Spearheaded by Secretary of Health and Human Services Robert F. Kennedy Jr., MAHA has pushed against widespread agrichemical use and has been an important base of support for President Trump.
Last year, Kennedy raised health concerns over pesticides in a report widely praised by MAHA leaders. Kennedy even predicted that Trump would stand up to major pesticide companies.

But this year, Trump signed an executive order declaring glyphosate — the important ingredient in Roundup — critical to national security.
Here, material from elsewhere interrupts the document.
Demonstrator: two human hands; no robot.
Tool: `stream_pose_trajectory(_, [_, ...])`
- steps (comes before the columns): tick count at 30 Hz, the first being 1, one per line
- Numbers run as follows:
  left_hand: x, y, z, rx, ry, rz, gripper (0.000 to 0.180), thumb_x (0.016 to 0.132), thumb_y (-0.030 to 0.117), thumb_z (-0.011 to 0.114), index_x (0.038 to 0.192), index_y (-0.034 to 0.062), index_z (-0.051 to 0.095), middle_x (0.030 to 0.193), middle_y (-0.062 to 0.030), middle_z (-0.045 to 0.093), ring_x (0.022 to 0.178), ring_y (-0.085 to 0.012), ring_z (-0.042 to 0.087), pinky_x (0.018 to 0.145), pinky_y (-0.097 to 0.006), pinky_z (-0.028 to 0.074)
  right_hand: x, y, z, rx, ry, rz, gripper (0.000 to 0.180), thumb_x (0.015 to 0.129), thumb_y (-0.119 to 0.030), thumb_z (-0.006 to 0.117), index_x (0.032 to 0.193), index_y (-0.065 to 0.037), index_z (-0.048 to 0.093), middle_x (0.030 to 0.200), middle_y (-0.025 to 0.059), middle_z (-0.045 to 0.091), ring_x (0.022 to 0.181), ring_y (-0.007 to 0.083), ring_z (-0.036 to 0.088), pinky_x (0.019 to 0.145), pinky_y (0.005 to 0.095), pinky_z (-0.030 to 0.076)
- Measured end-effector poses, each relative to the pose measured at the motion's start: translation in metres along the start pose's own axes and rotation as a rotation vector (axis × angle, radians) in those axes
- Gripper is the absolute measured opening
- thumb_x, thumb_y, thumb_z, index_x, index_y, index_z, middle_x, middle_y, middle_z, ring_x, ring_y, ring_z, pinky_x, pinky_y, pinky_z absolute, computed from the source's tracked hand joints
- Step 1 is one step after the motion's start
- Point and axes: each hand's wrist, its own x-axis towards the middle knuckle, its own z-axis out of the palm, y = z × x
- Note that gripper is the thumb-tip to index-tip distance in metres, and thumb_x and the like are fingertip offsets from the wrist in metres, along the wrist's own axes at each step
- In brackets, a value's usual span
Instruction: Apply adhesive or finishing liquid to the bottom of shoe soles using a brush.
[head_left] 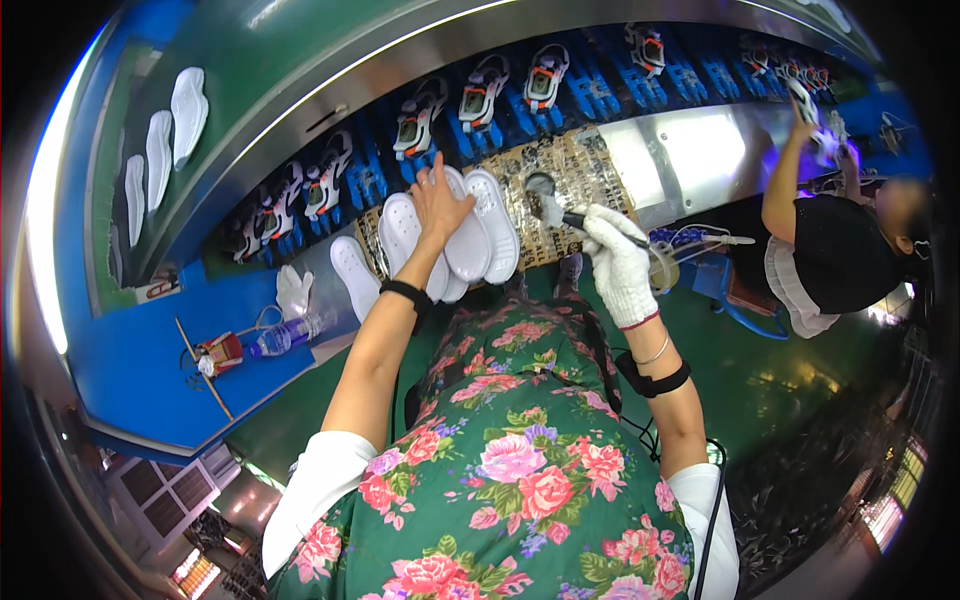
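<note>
My left hand [440, 208], bare, lies over the upper ends of several white shoe soles [467, 245] set side by side at the bench edge. Its fingers are spread, one pointing toward the shoe uppers [418, 122] on the line. In a white knitted glove, my right hand [617, 258] is closed on a brush [573, 219] with a dark handle. The brush's head meets a small round pot [541, 186] sunk in the taped cardboard [590, 165]; whether the bristles touch liquid cannot be told.
Blue racks [590, 92] carry white and orange shoe uppers along a curved line. A blue table [130, 350] at left bears a bottle [285, 338] and a white glove [293, 290]. More soles [188, 115] lie on the green shelf. A co-worker [850, 245] sits at right.
</note>
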Motion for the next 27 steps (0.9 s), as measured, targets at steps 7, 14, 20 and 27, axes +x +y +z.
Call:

His administration also sent a lawyer to Monday’s hearing to argue alongside Monsanto.
“We wouldn’t be here right now if President Trump didn’t sign that executive order … or (didn’t have an attorney) in that building arguing on Monsanto’s behalf,” Hari said.
Bayer and its supporters hope Trump’s support bolsters its position before the conservative-majority court, which has often sided with corporations over environmental regulations.
However, the court has also shown a willingness to limit the EPA’s authority in an effort to give states more control.
While more than a dozen environmental groups filed briefs opposing Monsanto, several local government organizations also weighed in.
“The statute allows the Environmental Protection Agency (EPA) to approve labels on pesticides that include warnings, but its authority to do so does not limit State and local governments in their authority to devise their own regulations, which can include outright bans on otherwise approved pesticides,” a group of local government advocates, including the Local Government Legal Center, wrote in a brief urging the court not to prevent state-level policies concerning pesticide use. “That authority is both necessary and prudent because a national standard cannot consider local soil, climate, population, and environmental conditions that might warrant different rules on the use of any particular pesticide.”
Siding with Monsanto has been a slate of crop associations and the American Farm Bureau.
While Monday’s hearing could have an impact on thousands of pending lawsuits, it originated with the case of John Durnell, a Missouri man who claimed Roundup caused his non-Hodgkin’s lymphoma.
A Missouri jury sided with Durnell, awarding him $1.25 million in damages. Last year, the Missouri Court of Appeals affirmed the judgment.
But Monsanto then asked the U.S. Supreme Court to take up the case, saying various state and federal courts have disagreed over the issue at the heart of Durnell’s lawsuit.
While Monsanto is pushing for a nationwide ban on lawsuits, it has also lobbied lawmakers in multiple states to enact such bans. Two states, North Dakota and Georgia, passed such laws last year.
States have the power to ban the use of a pesticide, but not enact additional labeling standards, Monsanto’s lawyer argued near the end of Monday’s hearing.
“But if states have the power to ban, why don’t they have the power to provide tort relief?” asked Justice Neil M. Gorsuch.